E poi si passa dal televisione al teatro, ed ecco che cambia musica. Per farvi capire: se qualcuno al bar si lamenta della politica, il massimo che può ottenere da me è un’alzata di spalle se sono d’accordo, o un sospiro prolungato se sono contrario. Solo che se a parlare di politica, lo fa Gaber, allora ti incazzi. Prendi, prepari striscioni e sei pronto ad invadere la piazza in segno di protesta; poi però ti ricordi che non puoi fare assembramenti e per questa volta passi, ma solo per questa volta eh. Se qualcuno al bar parla d’amore è di certo un bel momento, ma se lo fa Gaber, allora diventa l’elevazione di tutti i tuoi pensieri amorosi che forse non hai il coraggio di dire a voce alta – mannaggia a te. Lui era così. Diceva quelle frasi semplici, ad un passo dall’essere frasi qualunque dette da uno qualunque; ma che si fermano giusto un attimo prima, così che, senza che te ne rendi davvero conto, subito dopo averti strappato una risata con la sua ironia pungente, ecco che ti apriva una nuova finestra sul mondo. Tipo: “Secondo me gli italiani non sono affatto orgogliosi di essere italiani, e questo è grave. Gli altri invece sono orgogliosi di essere inglesi, francesi e anche americani… e questo è gravissimo!” 1-0. Seconda battuta: “Chi non ha mai commesso l’errore di togliersi i pantaloni prima delle scarpe… costui non sa niente dell’amore!” Un grande, grandissimo.
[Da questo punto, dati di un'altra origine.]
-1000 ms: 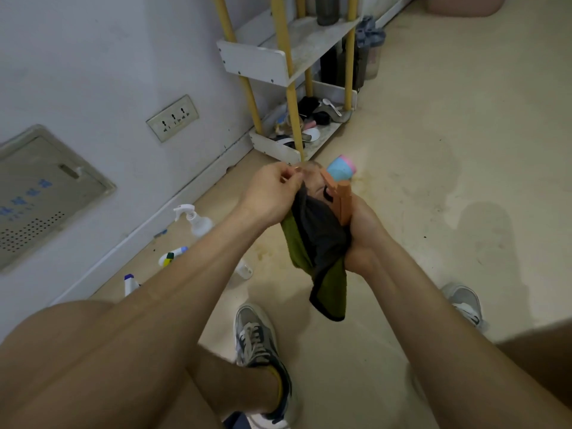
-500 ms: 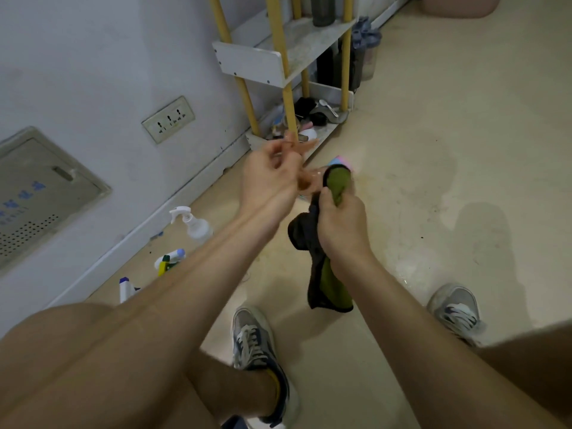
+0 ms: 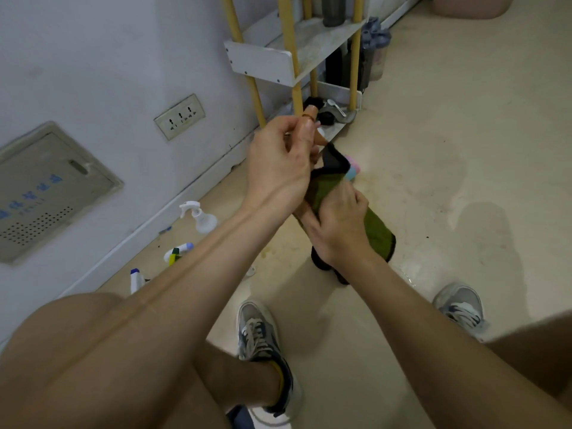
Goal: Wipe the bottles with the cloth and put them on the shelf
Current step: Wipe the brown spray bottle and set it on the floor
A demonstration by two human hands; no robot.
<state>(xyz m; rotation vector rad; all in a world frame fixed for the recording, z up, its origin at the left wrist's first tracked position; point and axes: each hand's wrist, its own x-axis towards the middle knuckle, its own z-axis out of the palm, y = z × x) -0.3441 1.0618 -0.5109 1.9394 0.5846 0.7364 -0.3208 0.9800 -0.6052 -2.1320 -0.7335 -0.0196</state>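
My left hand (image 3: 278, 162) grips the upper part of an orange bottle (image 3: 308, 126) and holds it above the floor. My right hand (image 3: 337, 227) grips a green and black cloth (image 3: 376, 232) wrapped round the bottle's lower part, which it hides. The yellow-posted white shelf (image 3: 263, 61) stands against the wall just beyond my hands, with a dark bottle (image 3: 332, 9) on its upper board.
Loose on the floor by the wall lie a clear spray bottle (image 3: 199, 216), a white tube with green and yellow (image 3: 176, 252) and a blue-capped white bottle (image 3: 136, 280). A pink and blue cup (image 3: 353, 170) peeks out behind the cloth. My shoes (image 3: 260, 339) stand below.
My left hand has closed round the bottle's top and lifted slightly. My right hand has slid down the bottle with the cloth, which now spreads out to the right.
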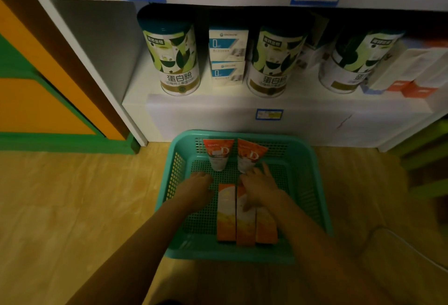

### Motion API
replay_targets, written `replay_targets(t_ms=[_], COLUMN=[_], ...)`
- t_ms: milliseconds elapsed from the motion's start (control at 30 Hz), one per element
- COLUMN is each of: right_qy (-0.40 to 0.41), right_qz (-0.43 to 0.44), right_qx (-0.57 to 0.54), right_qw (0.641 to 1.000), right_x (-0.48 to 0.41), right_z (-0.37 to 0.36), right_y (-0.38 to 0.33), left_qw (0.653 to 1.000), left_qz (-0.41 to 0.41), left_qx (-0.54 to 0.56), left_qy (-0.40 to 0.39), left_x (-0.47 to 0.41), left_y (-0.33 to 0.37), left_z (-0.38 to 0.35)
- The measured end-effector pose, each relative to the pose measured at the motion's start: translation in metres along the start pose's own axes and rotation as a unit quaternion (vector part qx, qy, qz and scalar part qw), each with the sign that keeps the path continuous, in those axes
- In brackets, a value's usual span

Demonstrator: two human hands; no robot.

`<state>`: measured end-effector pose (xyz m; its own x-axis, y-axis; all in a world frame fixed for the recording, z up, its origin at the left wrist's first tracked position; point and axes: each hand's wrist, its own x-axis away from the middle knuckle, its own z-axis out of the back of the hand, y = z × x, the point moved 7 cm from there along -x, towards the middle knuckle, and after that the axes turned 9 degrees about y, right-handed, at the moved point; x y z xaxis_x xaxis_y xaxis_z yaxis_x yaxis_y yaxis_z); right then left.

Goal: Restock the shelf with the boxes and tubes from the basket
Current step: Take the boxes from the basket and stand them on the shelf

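Note:
A teal plastic basket (303,159) stands on the wooden floor in front of the white shelf (218,111). Inside it, two orange-and-white tubes (218,153) lean against the far wall, caps down. Three orange boxes (226,212) lie side by side nearer to me. My left hand (197,188) hovers inside the basket, just below the left tube, fingers curled downward and holding nothing. My right hand (259,186) rests over the far ends of the middle and right boxes, fingers spread, fingertips close to the right tube's cap.
On the shelf stand three green-and-white cans (174,60), stacked white-and-blue boxes (228,55) between them, and white-and-red boxes (409,74) at the right. Blue price labels (269,113) mark the shelf edges. An orange-and-green cabinet (48,101) stands to the left. A white cable (388,234) lies on the floor.

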<state>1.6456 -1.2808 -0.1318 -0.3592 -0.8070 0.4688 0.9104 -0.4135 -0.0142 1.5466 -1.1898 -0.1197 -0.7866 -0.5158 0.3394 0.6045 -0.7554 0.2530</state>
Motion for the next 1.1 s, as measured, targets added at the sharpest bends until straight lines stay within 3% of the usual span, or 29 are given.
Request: replay_targets(t_ms=[300,567,767,900,1100], right_qy=[-0.004,0.046,0.053,0.073,0.093], right_qz=[-0.008,-0.027,-0.031,-0.033,-0.022], right_qx=[-0.213,-0.24,-0.246,-0.26,-0.288], right_qw=[0.977,0.969,0.967,0.962,0.953], right_x=[0.032,0.04,0.046,0.055,0.085], right_z=[0.042,0.061,0.071,0.095,0.174], right_y=[0.026,0.041,0.042,0.05,0.059], left_qw=[0.996,0.993,0.977,0.979,0.976], left_qz=[-0.01,-0.036,-0.026,-0.089,-0.158], left_qx=[0.058,0.011,0.176,0.173,0.134], left_qy=[-0.074,-0.113,-0.119,-0.054,0.062], left_x=[-0.018,-0.027,-0.027,-0.022,0.007], left_y=[0.021,0.014,0.018,0.031,0.052], left_z=[-0.035,-0.046,-0.022,0.03,0.164])
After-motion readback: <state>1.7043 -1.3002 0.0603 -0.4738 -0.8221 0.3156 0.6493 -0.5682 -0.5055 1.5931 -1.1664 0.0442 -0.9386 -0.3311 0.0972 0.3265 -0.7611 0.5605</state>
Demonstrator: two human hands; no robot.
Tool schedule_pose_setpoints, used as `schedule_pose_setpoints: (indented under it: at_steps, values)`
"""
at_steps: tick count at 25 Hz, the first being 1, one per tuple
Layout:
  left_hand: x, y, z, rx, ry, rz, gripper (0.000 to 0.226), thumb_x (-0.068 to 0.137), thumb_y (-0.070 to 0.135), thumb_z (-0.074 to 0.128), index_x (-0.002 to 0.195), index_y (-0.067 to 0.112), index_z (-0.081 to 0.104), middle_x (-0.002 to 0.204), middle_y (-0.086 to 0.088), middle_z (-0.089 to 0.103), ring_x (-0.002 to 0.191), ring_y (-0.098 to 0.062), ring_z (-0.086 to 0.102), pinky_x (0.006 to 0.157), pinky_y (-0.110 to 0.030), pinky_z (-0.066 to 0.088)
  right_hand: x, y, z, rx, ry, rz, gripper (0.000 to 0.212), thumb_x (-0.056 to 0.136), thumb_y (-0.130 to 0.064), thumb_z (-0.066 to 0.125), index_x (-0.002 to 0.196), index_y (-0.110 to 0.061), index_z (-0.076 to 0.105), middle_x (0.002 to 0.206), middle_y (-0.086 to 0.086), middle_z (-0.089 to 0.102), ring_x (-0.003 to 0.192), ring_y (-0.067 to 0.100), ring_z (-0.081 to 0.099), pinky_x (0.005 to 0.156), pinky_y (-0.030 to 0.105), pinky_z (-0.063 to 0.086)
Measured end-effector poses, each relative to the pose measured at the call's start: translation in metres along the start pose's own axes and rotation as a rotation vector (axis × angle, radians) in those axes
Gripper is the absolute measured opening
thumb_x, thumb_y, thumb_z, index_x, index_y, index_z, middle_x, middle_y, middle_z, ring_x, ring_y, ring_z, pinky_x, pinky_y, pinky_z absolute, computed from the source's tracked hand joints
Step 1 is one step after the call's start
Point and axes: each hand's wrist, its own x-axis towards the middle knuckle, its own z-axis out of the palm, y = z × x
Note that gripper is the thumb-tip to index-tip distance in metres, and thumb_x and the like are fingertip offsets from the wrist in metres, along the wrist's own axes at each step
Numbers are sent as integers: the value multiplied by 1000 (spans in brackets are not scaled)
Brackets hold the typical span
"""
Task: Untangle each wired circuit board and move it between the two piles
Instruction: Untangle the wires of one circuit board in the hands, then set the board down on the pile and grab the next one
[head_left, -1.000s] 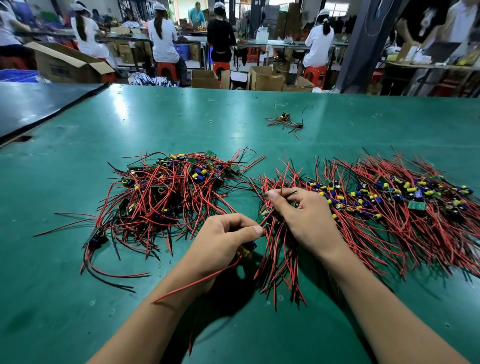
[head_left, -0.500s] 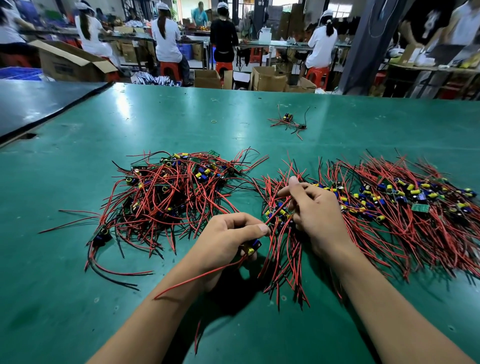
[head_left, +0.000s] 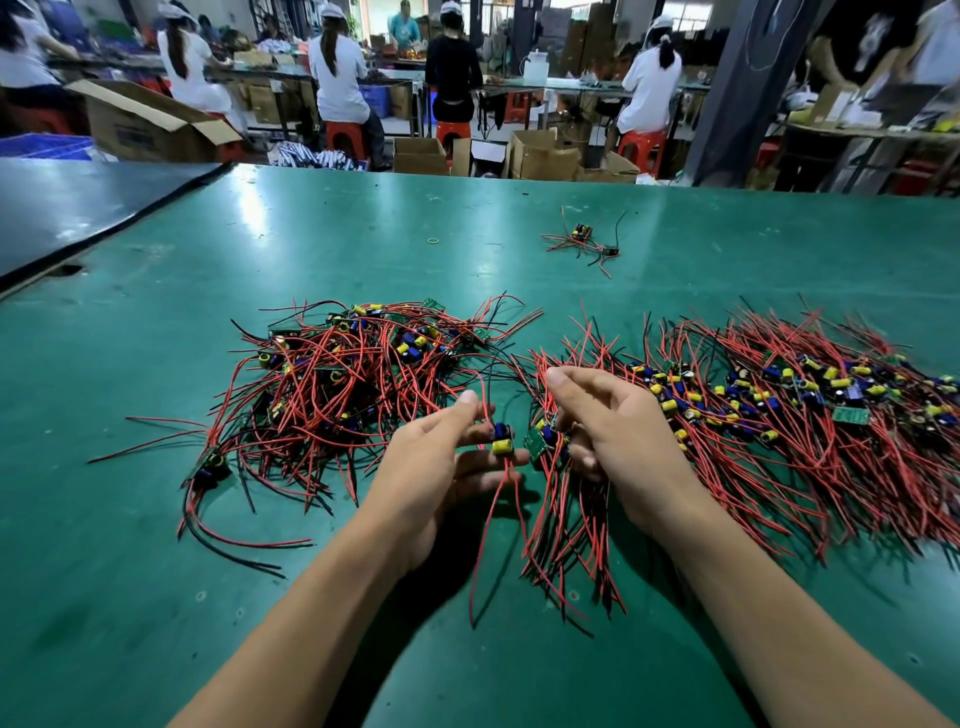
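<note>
Two heaps of small circuit boards with red and black wires lie on the green table: a tangled left pile (head_left: 343, 384) and a wider, combed right pile (head_left: 789, 415). Between them my left hand (head_left: 436, 467) pinches one wired board (head_left: 502, 440) with a yellow and a blue part; its red wires hang down towards me. My right hand (head_left: 618, 431) is curled round a bunch of boards and wires (head_left: 540, 441) at the left end of the right pile, thumb raised.
A lone wired board (head_left: 584, 241) and a small rubber band (head_left: 433, 240) lie farther back on the green table (head_left: 156, 597). A dark tabletop (head_left: 78, 202) adjoins at far left. People sit at benches behind, with cardboard boxes (head_left: 540, 156) past the far edge.
My left hand has lifted and its fingers have loosened, so the held board now shows at the fingertips. My right hand has drawn back from the right pile with a bunch of wires.
</note>
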Motion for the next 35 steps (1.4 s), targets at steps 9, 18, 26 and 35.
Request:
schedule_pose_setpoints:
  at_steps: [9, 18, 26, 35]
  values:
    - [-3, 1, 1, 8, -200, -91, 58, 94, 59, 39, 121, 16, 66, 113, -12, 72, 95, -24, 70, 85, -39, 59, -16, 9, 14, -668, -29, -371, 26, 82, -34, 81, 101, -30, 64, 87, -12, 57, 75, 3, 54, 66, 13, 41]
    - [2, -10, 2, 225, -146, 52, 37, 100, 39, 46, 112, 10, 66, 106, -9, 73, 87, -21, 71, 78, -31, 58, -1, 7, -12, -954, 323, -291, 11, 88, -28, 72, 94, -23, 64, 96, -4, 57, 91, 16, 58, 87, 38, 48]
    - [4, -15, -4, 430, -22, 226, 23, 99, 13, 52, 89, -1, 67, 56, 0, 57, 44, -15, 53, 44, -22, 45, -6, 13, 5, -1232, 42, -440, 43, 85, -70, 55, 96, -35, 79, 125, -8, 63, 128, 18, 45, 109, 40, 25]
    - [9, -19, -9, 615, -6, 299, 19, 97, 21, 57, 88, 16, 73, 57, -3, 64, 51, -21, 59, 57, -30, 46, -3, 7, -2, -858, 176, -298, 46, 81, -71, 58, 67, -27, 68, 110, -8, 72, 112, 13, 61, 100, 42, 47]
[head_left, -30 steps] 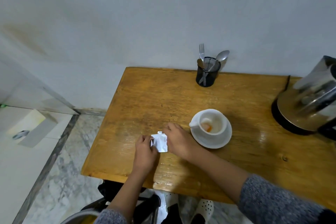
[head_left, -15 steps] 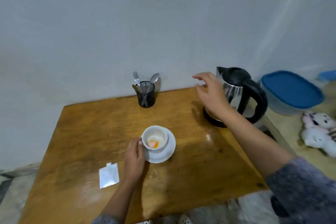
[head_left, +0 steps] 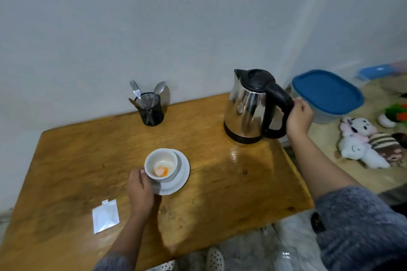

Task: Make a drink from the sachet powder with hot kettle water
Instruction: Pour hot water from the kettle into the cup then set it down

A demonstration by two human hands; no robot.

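Observation:
A white cup point(head_left: 161, 164) with orange powder at its bottom stands on a white saucer point(head_left: 179, 179) in the middle of the wooden table point(head_left: 88, 149). My left hand point(head_left: 141, 191) grips the cup's left side. The torn white sachet point(head_left: 105, 215) lies flat on the table, left of that hand. A steel kettle point(head_left: 246, 108) with a black lid and handle stands at the table's back right. My right hand point(head_left: 299, 116) is closed around the kettle's handle.
A black mesh holder point(head_left: 152, 110) with a fork and spoons stands by the wall at the back. Right of the table sit a blue-lidded tub point(head_left: 326, 92) and soft toys point(head_left: 363, 143) on a lower surface. The table's right edge is close to the kettle.
The sachet was let go and lies on the table. My left hand moved to the cup. My right hand reached past the kettle and closed on its handle. The view swung right.

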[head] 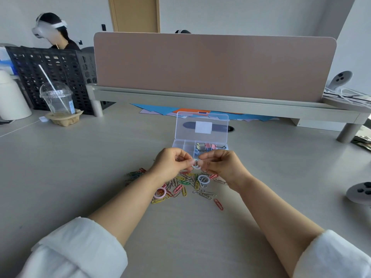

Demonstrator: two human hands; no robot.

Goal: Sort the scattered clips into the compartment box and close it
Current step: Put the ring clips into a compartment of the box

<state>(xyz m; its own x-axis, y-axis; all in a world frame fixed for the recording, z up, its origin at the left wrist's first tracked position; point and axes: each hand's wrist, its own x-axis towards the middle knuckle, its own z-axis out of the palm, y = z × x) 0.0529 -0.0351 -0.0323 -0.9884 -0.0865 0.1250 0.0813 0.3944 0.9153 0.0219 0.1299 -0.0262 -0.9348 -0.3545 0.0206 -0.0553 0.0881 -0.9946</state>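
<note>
A clear compartment box stands open on the table, its lid raised toward the back. Binder clips lie in its right compartments. Just in front of the box, my left hand and my right hand meet and both pinch a small white ring clip between their fingertips. Beneath the hands, several coloured paper clips lie scattered, with a white ring, a pink ring and a lone red paper clip among them.
A plastic cup in a cardboard holder and a black crate stand at the back left. A desk divider on a riser runs across the back, coloured paper under it. A controller lies at the right edge.
</note>
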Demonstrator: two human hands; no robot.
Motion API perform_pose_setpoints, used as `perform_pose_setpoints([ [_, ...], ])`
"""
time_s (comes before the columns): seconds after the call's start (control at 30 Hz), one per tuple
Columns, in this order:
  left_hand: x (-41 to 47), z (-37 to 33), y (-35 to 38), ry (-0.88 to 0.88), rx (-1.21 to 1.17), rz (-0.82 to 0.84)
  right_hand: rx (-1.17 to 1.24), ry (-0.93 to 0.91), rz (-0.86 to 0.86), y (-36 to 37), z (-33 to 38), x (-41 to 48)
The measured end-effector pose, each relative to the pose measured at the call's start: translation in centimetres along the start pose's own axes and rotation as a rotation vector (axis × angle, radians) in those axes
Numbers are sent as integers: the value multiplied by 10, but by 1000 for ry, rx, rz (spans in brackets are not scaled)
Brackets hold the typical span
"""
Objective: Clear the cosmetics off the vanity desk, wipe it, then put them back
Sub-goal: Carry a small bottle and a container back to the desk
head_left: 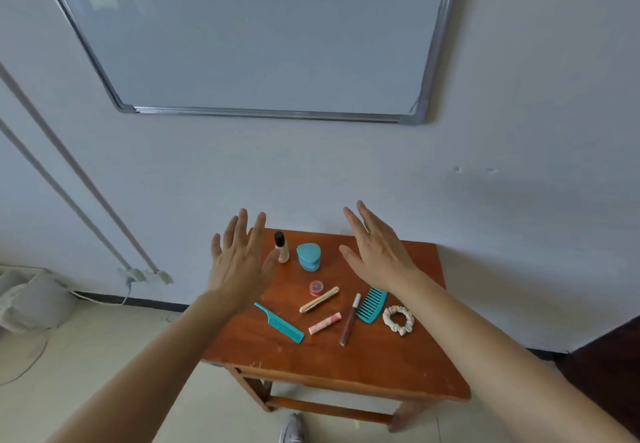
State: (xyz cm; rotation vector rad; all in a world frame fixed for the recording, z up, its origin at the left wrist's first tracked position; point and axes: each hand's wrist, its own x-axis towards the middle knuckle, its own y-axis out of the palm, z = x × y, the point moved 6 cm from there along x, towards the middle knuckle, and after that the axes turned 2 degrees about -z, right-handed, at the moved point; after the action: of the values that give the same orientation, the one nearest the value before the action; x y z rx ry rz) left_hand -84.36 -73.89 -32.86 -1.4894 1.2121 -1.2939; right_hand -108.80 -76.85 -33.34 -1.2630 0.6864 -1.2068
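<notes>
A small wooden desk [346,363] stands against the wall with several cosmetics on it. At the back are a beige bottle with a black cap [282,248] and a blue heart-shaped case [309,256]. In the middle lie a small red pot [316,287], a gold tube [319,299], a pink tube [325,323] and a dark red lip gloss [349,321]. A teal tail comb [279,322] lies left, a teal wide comb [371,305] and a cream scrunchie [398,319] right. My left hand [239,262] and my right hand [375,252] hover above the desk, fingers spread, holding nothing.
A whiteboard [259,34] hangs on the wall above the desk. Two pipes [79,179] run down the wall at left to the floor, near a grey bag [33,299] and a cable. A dark piece of furniture [609,370] stands at right. My shoe [292,429] shows under the desk's front edge.
</notes>
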Motion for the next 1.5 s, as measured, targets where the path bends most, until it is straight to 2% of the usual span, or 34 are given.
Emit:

Finisci di leggere questo libro e pensi che uno così vorresti conoscerlo. Non importa se prima non sapevi neanche chi fosse. E adesso che sono circa 17 anni dalla sua scomparsa, ti rendi conto di quanto ci vorrebbe uno così, ora. Un intellettuale che dubita, uno showman buono, un uomo sempre in direzione ostinata e contraria (cit). Leggendo questo libro impari a leggere quelle sfumature che adoravo di Gaber quando ero un bambino: perché non ho mai ascoltato una sua canzone o un suo monologo senza ballare, anche nei testi più tristi (e ci sono) non si smette di ballare. Io non c’entravo, io non so ballare, ma lui sì e non c’era verso di farlo smettere. E quando se ne vanno quelli con cui hai ballato metaforicamente o no, c’è qualcosa della tua bellezza che se ne va per sempre.

Ho imparato – e questo libro aiuta molto a ricordarselo – che fare teatro e fare canzoni in generale, è una faccenda di generosità, un gesto senza vergogna, una mossa imprudente e un riflesso sproporzionato; se non è così, tutt’al più, è fare show. Ho scoperto, ascoltandolo, che i sentimenti possono essere repentini, le passioni devastanti, le donne infinite; che le illusioni non sono degli errori, i dubbi non sono dei nemici, e la libertà, se esiste, non è un diritto ma un sogno: tutte cose che non mi avevano dato in dotazione quando mi hanno spedito a vivere.

Leggetevelo, questo libro. E poi ascoltatelo, questo Gaber. Così: per incazzarvi, per innamorarvi, per ridere, e soprattutto, per ballare. Mi sono ascoltato tutti i suoi spettacoli teatrali in questi giorni, ed è stato come ascoltare da un’orchestra una musica che avevo sentito alla chitarra. Lì ho capito che c’è solo un modo di ballarla: sudando. Con la camicia fradicia, dunque, continuerò a ballare e poco importa se la luna mi inseguirà con imbarazzo: sono dettagli. Tutt’al più può capitare che un amico mi chieda chi fosse questo Giorgio, e all’occorrenza, sarà un nulla trovare due luci e un parquet su cui farci portare via tutti e tre: io, il mio amico e Gaber.